Project 7: Understanding Types of Research Problems from a Replication Perspective

Co-Mentors: Daniel Katz (NCSA) and Victoria Stodden (iSchool)
Social Impact: Identify the software capabilities needed to enhance reproducibility of computational findings to restore public confidence in research community and scientific discoveries.

Project description: Replication is a growing concern in modern research, as an increasing number of papers and results each year are shown to be irreproducible or are withdrawn. When these are publicized in the research community, the community can respond to fix the specific problems (reasonably easily) or the systematic problems (much harder, but being attempted). However, when the publicity stretches into the general press, this lead the public towards skepticism of all science and all research, which is harder to recover from. If we can move towards science being more generally and more automatically reproducible, we can avoid this loss of public confidence. We can also work towards democratization of science, where more people being able to start with existing findings and ask new questions means more and better results. And we can increase general human well-being by recognizing that a small amount of current research, including in health and all other fields, results in incorrect conclusions, due to bugs, errors, etc., and by checking all research, we could find these errors more easily, giving us more faith in the research that has been reproduced.

In this project, we will investigate the role of software in the scientific discovery process by exposing gaps in the verifiability of published computational results, based on Stodden’s work on reproducibility.

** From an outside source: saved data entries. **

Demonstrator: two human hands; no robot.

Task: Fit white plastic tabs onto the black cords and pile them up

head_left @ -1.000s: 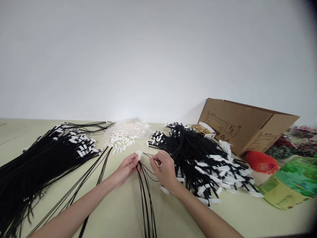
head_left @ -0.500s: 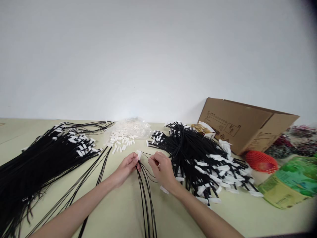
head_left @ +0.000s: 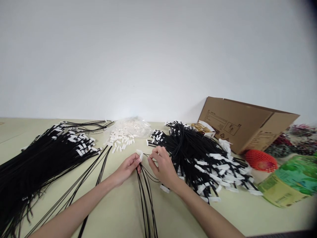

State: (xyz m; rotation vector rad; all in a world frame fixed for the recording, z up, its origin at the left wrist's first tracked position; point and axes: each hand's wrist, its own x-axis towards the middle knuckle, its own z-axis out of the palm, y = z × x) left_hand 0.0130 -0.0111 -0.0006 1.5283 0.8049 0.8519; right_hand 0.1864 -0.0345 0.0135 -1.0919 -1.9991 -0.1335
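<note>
My left hand (head_left: 127, 169) is closed, pinching a white plastic connector (head_left: 140, 153) upright between thumb and fingers. Several thin black wires (head_left: 148, 201) hang below it toward the table's front edge. Just to the right, my right hand (head_left: 162, 166) is closed with its fingertips pinched at a thin black wire (head_left: 146, 154) near the connector; the wire's very end is hidden by the fingers. A few wires loop between the two hands. Beyond them lie loose white connectors (head_left: 123, 141) in front of a clear plastic bag (head_left: 141, 127).
A large bundle of black wires (head_left: 49, 155) with white ends lies at left. Another pile of black wires (head_left: 188, 142) with white connectors is at right. Behind it stand a cardboard box (head_left: 230, 122), a red foam net (head_left: 261, 161) and a green-yellow plastic package (head_left: 287, 181).
The white connector in my left hand has tilted slightly and shifted a little right. My right hand has moved slightly up, still pinched near the connector.
</note>
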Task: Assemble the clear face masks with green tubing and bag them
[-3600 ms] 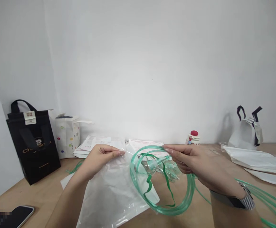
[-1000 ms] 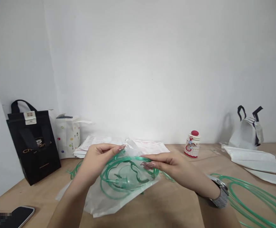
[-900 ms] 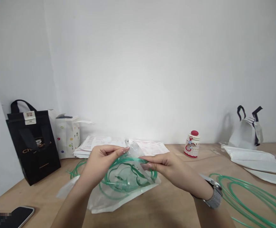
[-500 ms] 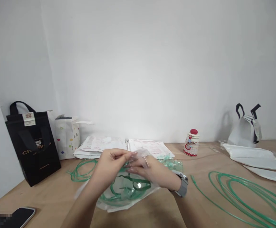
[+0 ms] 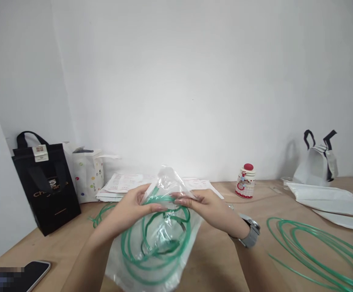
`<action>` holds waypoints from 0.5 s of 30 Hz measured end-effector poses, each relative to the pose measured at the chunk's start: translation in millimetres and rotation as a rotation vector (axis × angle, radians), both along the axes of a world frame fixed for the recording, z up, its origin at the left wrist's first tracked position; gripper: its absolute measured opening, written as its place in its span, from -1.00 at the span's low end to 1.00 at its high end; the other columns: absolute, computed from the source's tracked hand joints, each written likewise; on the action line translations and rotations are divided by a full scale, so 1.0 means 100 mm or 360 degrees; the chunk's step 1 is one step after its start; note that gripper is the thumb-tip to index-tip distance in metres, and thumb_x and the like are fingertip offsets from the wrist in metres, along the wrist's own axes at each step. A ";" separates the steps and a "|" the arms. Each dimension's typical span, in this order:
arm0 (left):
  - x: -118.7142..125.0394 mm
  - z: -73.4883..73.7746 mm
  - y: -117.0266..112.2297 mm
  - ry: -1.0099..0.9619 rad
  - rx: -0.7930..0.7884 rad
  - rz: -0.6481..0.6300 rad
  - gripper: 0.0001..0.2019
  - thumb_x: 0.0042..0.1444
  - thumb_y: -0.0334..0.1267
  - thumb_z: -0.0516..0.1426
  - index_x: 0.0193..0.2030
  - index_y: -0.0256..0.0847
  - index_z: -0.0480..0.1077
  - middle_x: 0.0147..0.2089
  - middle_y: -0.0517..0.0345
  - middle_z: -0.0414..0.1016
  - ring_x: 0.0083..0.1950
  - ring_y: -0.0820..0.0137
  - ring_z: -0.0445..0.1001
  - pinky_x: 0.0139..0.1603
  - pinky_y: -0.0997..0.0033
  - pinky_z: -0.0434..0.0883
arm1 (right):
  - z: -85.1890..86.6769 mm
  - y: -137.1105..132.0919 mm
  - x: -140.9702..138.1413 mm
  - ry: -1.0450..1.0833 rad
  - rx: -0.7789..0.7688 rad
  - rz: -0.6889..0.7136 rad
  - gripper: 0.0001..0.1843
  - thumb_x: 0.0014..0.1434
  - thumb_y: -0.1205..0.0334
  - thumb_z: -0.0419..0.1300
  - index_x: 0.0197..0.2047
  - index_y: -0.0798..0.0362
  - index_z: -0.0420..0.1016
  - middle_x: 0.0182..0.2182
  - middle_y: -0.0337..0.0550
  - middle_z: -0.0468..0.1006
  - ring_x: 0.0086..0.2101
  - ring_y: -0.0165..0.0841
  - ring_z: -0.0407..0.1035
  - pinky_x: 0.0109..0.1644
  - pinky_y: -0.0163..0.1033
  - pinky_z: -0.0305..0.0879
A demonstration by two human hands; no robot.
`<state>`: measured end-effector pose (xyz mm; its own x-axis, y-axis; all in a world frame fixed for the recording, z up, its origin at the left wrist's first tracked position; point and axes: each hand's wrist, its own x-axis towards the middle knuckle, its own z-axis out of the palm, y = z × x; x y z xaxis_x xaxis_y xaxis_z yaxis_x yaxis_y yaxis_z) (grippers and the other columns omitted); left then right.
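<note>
Between my hands is a clear plastic bag [image 5: 168, 178], tilted up toward me, its upper end crumpled. Inside it lies coiled green tubing [image 5: 127, 251] with a green strap and what looks like a clear green oxygen mask [image 5: 164, 239]. My left hand [image 5: 140, 205] grips the bag's left side, thumb across the front and fingers behind. From the right, my right hand [image 5: 199, 205] pinches the opposite side, its fingertips over the top of the coil. A grey watch [image 5: 252, 233] is on my right wrist.
Loose green tubing [image 5: 310, 235] lies coiled at the right, below white packets [image 5: 325, 198]. A white-and-red bottle [image 5: 245, 181] stands behind. At the left are a black bag [image 5: 48, 194], a dotted bag [image 5: 88, 174] and a phone [image 5: 36, 275]. Printed packages [image 5: 115, 186] lie along the wall.
The bag has come up and tilted to show more of its front. My hands have moved apart, from gathered at its top to its two sides.
</note>
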<state>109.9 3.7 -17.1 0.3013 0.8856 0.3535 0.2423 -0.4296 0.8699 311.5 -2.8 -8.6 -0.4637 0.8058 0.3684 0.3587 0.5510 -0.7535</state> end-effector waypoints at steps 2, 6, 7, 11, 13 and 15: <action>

We plan to understand the software capabilities needed to enhance the reproducibility of computational findings, including workflow and automated process capture, the role of software citation in addressing incentives, and best practicing in documentation and development. Students will attempt to reproduce published computational studies to understand these gaps and solutions that are needed to facilitate reproducibility in computational science, understand why this is or is not possible, and try to design solutions. The faculty and students will use these experiences to classify different types of workflows with respect to their reproducibility, and the students will create a website to demonstrate this to the public. This project will also expose the students to a wide variety of computational tools and develop a broad base of skills in computational science research.